The other Slovenian stations are hosted by the public network, multiplex A, which is managed by the public broadcaster RTV Slovenija.
"The bottom line is: we have not achieved our goal, that is to secure the company's healthy operation," Torbjorn Odegard Teigen, CEO of Norkring, stated in a press release.
The executive director of the Slovenia subsidiary, Roman Šmidovnik, regretted that another foreign investor was withdrawing from Slovenia, but would not disclose any details as these would be presented by the owners.
Norkring will begin dismantling its network at the beginning of next month, the statement from the company reads.
The announcement has sparked off speculation that this may be an opportunity for the US-owned production house Pro Plus, which runs the POP TV and Kanal A stations in Slovenia, to buy Norkring's infrastructure to transfer its channels to multiplex B.
But Pro Plus said in a statement today it was not interested in managing multiplex B, adding that it would however examine the terms and conditions if a public call for bids for the multiplex is published in the future.

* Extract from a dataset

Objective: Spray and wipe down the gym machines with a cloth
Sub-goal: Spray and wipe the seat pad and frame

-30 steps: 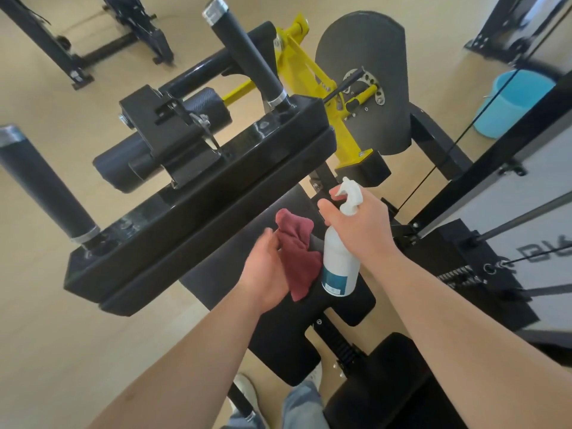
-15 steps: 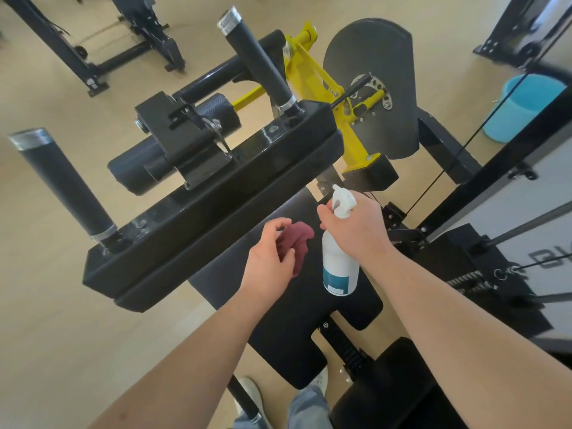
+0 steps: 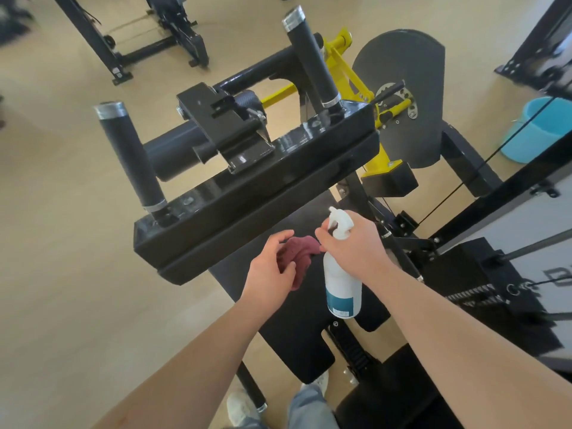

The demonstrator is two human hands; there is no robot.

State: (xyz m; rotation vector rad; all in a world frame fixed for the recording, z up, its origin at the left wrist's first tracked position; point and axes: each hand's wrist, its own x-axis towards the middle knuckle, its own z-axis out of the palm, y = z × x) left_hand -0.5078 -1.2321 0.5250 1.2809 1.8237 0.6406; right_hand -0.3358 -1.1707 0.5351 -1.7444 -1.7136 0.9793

Norkring set up a subsidiary in Slovenia after being selected the best bidder to operate the commercial multiplex in an international tender of the Agency for Postal and Electronic Communications (APEK) in December 2008, winning a ten-year concession to operate the commercial multiplex.

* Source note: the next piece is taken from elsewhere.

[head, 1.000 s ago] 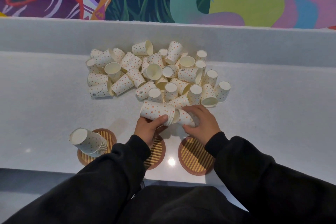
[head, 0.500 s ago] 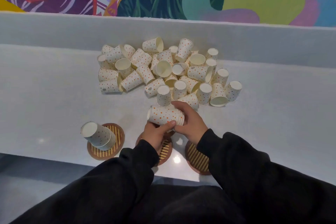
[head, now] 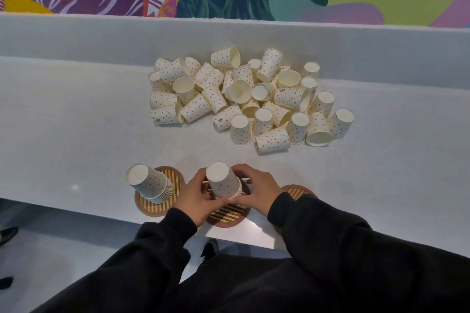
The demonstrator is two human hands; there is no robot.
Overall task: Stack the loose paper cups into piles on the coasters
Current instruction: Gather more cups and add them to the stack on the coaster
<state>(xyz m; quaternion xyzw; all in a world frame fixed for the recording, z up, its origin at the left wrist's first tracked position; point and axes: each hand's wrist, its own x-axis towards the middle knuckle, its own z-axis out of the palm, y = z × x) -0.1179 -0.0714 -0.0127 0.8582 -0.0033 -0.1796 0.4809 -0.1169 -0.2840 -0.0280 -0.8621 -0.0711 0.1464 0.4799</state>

APEK regretted Norkring's decision, which it said showed that Slovenian market was not sufficiently developed to guarantee enough content to fill up two multiplexes with a capacity to transmit 16 to 18 programmes.
The regulator expects that Norkring's decision will reduce the capacity of the entire infrastructure, noting that terrestrial digital television is important in that it enables viewers in parts with no other infrastructure to watch several programmes.
Slovenia switched fully from analogue to digital terrestrial broadcasting in December 2010 based on DVB-T technology.
The first DVB-T multiplex, operated by RTV Slovenija, hosts three of its channels (TVS 1, TVS 2, TVS 3), as well as commercial POP TV, Kanal A, Pink Si at the national level and a few more at the regional level.
Meanwhile, Norkring has been unable to attract commercial programmes. Last year Pink Si switched to multiplex A, whereas TV3 announced its imminent shutdown based on a decision by its Swedish owner.
Norkring has made a criminal report and a complaint to the Corruption Prevention Commission against RTV Slovenija arguing that the public broadcaster violates regulatory decisions by hosting commercial stations.
Before the launch of Norkring's network and the full switch to DVB-T, RTV Slovenija was allowed in 2010 to temporarily host commercial channels on its national multiplex A.
But according to Norkring the state is now unwilling to align this transitional solution to the EU law which stipulates that the national multiplex is intended for national and not commercial broadcasting.
The public broadcaster responded to the charge by stating that broadcasters could choose between two operators, RTV Slovenija and Norkring.
RTV Slovenija also rejected Norkring's allegation that it subsidized commercial programmes, arguing it was obligated to charge broadcasting in the DVB-T network under the relevant APEK decision.
According to RTV Slovenija, the problem is the small size of the Slovenian market, as the number of programmes capable of meeting the multiplex costs is insufficient to support even a single multiplex network.
The Consumer Association (ZPS) meanwhile called on the stakeholders to diversify terrestrially-broadcast programmes, saying that the withdrawal of Norkring would significantly reduce room for new channels.
The association had expected more from RTV Slovenija, "as it would be completely logical to use the space on its multiplex for special documentary, sport and cultural channels".
Marjan Hribar of the Directorate for Tourism and Internationalisation at the Economy Ministry said that the ministry was aware of the obstacles in the Slovenian business environment and that it was trying to eliminate them.
Marjan Turk of the Information Society Directorate regretted the announced withdrawal of Norkring, saying that it would certainly had a negative impact on Slovenia's international reputation.